▶ **ACTION ITEM**
Only the lines from the beginning of the entries through the one that holds "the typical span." may appear in the answer, written out exactly and free of pictures.

▶ **SUPPLIED MATERIAL**

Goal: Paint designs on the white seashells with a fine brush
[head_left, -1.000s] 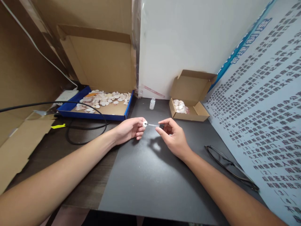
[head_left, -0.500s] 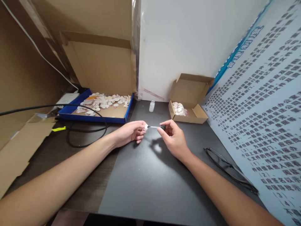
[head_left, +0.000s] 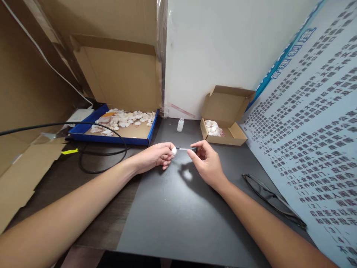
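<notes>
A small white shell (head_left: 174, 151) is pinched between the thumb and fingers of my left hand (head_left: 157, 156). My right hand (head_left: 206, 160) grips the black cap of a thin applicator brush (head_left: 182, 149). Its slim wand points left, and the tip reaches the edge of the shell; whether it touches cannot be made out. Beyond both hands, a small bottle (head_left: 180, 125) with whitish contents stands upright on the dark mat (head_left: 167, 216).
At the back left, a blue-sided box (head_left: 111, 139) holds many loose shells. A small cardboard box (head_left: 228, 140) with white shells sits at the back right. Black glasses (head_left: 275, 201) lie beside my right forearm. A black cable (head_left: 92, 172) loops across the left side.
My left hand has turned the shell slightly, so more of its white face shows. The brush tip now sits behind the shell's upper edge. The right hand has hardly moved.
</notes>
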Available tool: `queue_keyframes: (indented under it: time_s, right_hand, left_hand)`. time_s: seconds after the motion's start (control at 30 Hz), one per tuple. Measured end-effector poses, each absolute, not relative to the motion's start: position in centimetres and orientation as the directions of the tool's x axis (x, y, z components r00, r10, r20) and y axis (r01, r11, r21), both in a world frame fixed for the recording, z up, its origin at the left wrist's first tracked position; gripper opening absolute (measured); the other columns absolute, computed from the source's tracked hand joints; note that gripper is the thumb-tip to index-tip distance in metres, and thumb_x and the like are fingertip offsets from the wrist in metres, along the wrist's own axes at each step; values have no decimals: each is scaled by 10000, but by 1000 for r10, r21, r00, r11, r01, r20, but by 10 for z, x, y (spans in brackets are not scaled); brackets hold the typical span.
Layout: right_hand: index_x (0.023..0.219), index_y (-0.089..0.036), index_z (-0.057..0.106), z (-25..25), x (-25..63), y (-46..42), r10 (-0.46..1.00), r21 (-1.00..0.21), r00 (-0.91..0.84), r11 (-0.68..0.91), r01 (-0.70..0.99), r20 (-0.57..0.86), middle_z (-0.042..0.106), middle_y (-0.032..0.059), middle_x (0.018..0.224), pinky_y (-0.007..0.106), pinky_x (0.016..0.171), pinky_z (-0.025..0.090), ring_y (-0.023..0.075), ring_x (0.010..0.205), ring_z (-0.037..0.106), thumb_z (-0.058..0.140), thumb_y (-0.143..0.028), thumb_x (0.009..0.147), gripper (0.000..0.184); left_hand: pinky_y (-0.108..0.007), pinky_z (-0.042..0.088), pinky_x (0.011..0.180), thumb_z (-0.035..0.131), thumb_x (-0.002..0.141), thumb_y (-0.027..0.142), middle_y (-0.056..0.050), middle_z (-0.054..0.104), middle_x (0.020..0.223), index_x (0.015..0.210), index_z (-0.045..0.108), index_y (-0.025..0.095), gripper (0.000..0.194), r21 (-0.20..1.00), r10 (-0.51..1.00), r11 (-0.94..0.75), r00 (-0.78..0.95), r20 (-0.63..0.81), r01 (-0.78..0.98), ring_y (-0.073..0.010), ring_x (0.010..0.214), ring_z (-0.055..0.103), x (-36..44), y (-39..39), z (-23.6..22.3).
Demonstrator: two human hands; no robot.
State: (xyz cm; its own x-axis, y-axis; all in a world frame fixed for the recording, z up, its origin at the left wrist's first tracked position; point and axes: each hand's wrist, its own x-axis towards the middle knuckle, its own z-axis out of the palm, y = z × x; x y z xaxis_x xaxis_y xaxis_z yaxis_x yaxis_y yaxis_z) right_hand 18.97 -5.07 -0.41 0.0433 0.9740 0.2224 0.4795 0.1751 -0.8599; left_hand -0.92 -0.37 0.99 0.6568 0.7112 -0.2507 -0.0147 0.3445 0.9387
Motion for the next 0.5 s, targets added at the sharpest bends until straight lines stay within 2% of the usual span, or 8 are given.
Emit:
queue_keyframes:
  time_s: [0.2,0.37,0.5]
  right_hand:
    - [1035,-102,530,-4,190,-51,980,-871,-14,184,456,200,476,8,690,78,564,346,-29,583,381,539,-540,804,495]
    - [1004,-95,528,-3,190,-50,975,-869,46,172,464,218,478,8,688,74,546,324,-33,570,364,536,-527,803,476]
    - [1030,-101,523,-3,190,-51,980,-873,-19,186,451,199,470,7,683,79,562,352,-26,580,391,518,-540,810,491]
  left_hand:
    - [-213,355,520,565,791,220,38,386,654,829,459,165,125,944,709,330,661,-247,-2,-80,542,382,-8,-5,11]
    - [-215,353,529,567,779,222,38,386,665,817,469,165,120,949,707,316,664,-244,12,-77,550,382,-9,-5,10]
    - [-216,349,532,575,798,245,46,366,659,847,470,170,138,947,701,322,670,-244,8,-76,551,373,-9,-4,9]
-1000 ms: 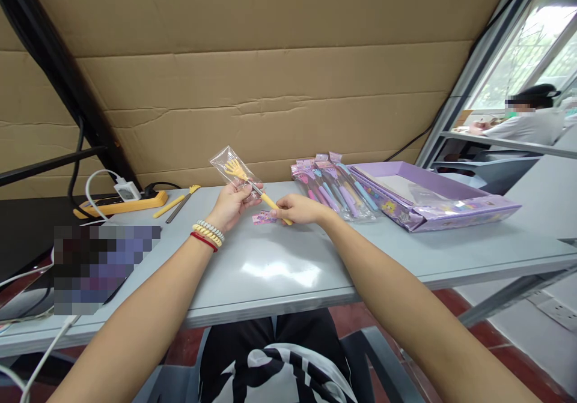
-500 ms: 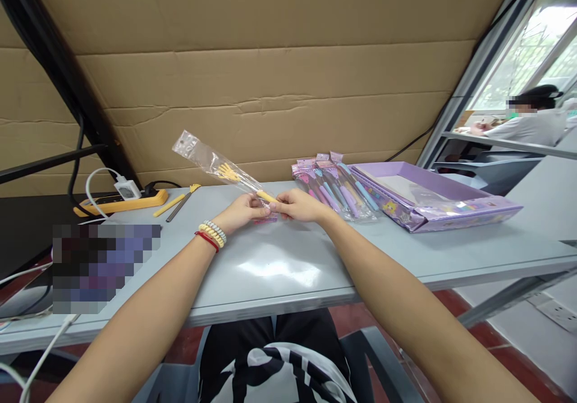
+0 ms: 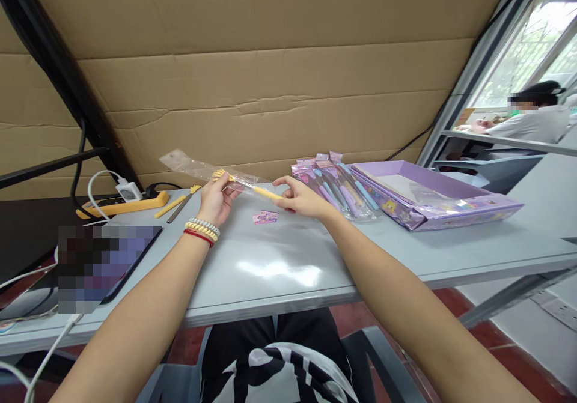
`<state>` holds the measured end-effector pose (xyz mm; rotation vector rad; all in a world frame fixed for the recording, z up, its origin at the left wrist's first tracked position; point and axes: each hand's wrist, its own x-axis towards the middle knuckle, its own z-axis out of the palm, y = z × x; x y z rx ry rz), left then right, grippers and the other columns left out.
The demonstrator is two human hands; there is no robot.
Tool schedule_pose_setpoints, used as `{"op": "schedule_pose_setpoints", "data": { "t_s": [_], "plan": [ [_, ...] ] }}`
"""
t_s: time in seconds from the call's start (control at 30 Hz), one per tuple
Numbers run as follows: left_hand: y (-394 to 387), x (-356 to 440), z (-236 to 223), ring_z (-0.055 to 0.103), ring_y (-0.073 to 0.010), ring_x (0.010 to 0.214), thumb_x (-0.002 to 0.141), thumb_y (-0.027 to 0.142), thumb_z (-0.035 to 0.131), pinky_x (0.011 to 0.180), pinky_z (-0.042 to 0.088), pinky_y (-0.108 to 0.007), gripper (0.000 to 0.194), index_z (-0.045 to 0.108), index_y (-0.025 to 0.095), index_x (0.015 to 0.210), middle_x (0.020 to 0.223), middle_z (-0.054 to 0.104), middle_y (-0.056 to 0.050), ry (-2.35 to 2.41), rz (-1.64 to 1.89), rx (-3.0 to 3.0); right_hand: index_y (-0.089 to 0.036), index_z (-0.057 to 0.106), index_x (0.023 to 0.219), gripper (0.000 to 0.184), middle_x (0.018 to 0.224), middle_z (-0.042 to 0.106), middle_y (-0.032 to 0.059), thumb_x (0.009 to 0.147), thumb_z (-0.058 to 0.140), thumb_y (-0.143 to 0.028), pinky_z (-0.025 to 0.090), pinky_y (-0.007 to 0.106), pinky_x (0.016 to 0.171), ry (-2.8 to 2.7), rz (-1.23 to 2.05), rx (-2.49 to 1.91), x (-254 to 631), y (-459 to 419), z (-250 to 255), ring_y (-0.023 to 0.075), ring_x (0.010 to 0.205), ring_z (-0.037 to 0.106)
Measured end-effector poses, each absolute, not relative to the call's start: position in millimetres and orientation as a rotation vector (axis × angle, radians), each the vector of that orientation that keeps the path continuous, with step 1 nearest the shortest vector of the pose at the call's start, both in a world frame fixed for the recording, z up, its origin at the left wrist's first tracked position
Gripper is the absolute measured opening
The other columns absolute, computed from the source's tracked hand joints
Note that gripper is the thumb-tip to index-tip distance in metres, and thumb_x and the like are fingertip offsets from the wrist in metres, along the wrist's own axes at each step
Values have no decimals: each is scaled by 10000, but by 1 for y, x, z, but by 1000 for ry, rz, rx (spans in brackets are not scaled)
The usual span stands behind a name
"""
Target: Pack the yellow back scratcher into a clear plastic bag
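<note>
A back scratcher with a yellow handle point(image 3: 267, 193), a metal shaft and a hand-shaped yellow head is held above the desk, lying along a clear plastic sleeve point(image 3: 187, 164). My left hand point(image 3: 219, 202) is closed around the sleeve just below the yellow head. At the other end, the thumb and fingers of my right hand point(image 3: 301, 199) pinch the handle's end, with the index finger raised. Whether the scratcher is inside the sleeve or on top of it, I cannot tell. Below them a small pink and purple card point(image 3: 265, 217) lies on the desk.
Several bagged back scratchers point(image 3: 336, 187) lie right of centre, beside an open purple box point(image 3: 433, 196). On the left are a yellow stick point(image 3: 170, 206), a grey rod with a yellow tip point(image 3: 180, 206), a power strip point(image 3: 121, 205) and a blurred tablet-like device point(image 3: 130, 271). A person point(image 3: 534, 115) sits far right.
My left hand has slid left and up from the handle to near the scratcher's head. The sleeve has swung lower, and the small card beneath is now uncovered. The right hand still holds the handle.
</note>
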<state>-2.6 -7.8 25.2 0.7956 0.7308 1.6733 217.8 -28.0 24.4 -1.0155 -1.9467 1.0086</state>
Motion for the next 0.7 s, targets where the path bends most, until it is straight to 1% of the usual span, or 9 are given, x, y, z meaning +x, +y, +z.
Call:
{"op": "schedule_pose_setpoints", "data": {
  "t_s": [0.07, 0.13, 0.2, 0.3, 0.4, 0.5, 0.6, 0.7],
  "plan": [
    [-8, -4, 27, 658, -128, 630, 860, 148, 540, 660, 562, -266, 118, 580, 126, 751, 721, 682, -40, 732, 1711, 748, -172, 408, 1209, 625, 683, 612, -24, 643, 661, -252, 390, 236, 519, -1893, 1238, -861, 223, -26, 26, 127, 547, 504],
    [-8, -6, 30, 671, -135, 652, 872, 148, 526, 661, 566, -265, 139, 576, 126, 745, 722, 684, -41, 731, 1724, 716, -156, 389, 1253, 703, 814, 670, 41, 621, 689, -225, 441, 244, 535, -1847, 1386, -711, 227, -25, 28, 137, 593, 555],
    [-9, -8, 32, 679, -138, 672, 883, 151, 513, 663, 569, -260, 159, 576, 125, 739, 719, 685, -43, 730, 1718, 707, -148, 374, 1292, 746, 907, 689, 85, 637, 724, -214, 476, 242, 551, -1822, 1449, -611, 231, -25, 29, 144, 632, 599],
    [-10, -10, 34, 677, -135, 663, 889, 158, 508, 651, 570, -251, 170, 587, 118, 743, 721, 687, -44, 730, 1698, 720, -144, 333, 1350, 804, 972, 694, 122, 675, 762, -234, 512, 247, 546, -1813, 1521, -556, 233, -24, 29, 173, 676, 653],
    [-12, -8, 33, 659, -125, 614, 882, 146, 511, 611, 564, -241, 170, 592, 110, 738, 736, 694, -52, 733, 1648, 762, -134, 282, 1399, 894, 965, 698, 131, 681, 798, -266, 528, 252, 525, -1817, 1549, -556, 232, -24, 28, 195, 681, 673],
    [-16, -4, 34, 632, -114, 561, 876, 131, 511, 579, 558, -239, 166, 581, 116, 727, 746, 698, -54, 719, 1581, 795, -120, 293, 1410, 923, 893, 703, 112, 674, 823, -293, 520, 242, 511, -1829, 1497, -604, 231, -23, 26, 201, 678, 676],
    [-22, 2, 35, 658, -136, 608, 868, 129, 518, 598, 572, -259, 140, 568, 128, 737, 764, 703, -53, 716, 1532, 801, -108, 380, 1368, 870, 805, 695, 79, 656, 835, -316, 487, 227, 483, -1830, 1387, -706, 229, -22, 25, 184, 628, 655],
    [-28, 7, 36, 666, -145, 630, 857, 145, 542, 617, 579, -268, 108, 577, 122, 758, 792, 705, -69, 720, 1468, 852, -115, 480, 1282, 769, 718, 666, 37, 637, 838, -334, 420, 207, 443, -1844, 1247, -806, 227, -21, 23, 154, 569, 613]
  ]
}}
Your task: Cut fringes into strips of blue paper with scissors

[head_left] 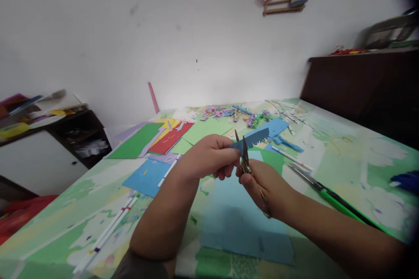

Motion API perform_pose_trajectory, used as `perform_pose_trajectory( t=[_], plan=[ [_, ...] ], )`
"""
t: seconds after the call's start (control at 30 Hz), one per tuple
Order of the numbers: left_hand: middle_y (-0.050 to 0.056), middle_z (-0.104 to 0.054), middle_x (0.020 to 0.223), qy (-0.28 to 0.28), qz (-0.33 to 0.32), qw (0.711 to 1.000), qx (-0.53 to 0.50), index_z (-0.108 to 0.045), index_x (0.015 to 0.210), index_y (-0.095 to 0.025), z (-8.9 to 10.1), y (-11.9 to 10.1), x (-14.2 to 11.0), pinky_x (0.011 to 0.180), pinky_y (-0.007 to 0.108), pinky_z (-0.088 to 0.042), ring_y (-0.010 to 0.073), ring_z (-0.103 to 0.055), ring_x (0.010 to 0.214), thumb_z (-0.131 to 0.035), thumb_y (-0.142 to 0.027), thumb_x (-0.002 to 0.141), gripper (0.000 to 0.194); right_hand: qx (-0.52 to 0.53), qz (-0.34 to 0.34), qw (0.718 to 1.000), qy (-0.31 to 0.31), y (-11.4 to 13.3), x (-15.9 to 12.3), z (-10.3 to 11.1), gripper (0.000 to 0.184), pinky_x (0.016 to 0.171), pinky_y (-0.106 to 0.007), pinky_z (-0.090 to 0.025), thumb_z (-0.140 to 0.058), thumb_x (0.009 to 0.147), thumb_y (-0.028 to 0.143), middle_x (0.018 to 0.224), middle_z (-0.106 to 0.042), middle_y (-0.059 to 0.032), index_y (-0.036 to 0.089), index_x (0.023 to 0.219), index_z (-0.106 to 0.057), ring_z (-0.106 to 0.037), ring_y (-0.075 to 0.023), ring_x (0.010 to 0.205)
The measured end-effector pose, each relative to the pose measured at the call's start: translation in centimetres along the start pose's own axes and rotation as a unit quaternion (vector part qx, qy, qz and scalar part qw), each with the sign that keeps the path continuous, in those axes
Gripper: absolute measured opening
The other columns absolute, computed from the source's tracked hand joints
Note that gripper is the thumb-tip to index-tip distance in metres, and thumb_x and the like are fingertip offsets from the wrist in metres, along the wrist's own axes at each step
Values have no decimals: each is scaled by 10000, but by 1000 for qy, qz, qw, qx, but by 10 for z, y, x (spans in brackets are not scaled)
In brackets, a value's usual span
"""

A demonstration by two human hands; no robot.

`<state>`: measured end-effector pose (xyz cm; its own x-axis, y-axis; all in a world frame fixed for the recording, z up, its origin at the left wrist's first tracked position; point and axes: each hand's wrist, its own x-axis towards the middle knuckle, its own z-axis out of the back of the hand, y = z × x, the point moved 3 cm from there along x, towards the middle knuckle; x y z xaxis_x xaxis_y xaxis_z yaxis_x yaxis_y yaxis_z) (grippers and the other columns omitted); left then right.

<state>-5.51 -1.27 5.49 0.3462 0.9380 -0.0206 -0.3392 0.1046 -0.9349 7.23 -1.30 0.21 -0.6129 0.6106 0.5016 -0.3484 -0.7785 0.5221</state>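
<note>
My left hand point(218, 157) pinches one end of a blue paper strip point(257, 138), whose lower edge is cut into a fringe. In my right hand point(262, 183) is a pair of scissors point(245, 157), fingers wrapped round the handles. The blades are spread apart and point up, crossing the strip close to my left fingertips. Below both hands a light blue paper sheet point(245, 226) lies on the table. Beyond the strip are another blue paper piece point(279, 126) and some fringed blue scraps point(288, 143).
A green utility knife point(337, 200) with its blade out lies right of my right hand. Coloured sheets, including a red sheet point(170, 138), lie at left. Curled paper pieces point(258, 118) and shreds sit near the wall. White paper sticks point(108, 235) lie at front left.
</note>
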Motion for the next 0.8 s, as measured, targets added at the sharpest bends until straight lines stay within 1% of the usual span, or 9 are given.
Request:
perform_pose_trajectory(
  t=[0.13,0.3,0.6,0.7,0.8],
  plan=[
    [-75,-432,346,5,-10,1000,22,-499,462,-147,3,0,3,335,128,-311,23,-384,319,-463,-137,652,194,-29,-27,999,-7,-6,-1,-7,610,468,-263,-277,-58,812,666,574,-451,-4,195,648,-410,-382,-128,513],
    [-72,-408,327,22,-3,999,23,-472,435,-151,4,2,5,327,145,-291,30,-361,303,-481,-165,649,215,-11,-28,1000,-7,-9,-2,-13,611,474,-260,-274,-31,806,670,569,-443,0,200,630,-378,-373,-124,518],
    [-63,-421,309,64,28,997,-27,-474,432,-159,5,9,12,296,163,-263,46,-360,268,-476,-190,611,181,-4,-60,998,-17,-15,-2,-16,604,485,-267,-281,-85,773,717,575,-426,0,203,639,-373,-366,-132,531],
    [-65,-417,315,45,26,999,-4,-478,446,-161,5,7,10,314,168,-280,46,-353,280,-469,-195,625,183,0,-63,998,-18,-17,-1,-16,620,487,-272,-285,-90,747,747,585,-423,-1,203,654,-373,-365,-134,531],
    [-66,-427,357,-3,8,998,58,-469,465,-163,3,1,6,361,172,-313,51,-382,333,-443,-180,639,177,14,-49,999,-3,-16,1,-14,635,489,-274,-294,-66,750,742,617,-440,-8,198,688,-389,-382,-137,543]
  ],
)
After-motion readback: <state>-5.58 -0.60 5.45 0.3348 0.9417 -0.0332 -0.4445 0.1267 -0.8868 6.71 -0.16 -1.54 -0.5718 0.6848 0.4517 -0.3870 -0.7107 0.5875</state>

▶ **REPLY**
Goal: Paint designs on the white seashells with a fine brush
[head_left, -1.000s] 
[head_left, -0.500s] 
[head_left, +0.000s] 
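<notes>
A small white shell (head_left: 174, 151) is pinched between the thumb and fingers of my left hand (head_left: 157, 156). My right hand (head_left: 206, 160) grips the black cap of a thin applicator brush (head_left: 182, 149). Its slim wand points left, and the tip reaches the edge of the shell; whether it touches cannot be made out. Beyond both hands, a small bottle (head_left: 180, 125) with whitish contents stands upright on the dark mat (head_left: 167, 216).
At the back left, a blue-sided box (head_left: 111, 139) holds many loose shells. A small cardboard box (head_left: 228, 140) with white shells sits at the back right. Black glasses (head_left: 275, 201) lie beside my right forearm. A black cable (head_left: 92, 172) loops across the left side.
My left hand has turned the shell slightly, so more of its white face shows. The brush tip now sits behind the shell's upper edge. The right hand has hardly moved.
</notes>
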Available tool: `queue_keyframes: (indented under it: time_s, right_hand, left_hand)`. time_s: seconds after the motion's start (control at 30 Hz), one per tuple. Measured end-effector poses, each absolute, not relative to the motion's start: position in centimetres and orientation as the directions of the tool's x axis (x, y, z components r00, r10, r20) and y axis (r01, r11, r21), both in a world frame fixed for the recording, z up, its origin at the left wrist's first tracked position; gripper opening absolute (measured); the other columns absolute, computed from the source's tracked hand joints; note that gripper is the thumb-tip to index-tip distance in metres, and thumb_x and the like are fingertip offsets from the wrist in metres, along the wrist's own axes at each step; values have no decimals: each is scaled by 10000, but by 1000 for r10, r21, r00, r11, r01, r20, but by 10 for z, x, y (spans in brackets are not scaled); brackets hold the typical span.

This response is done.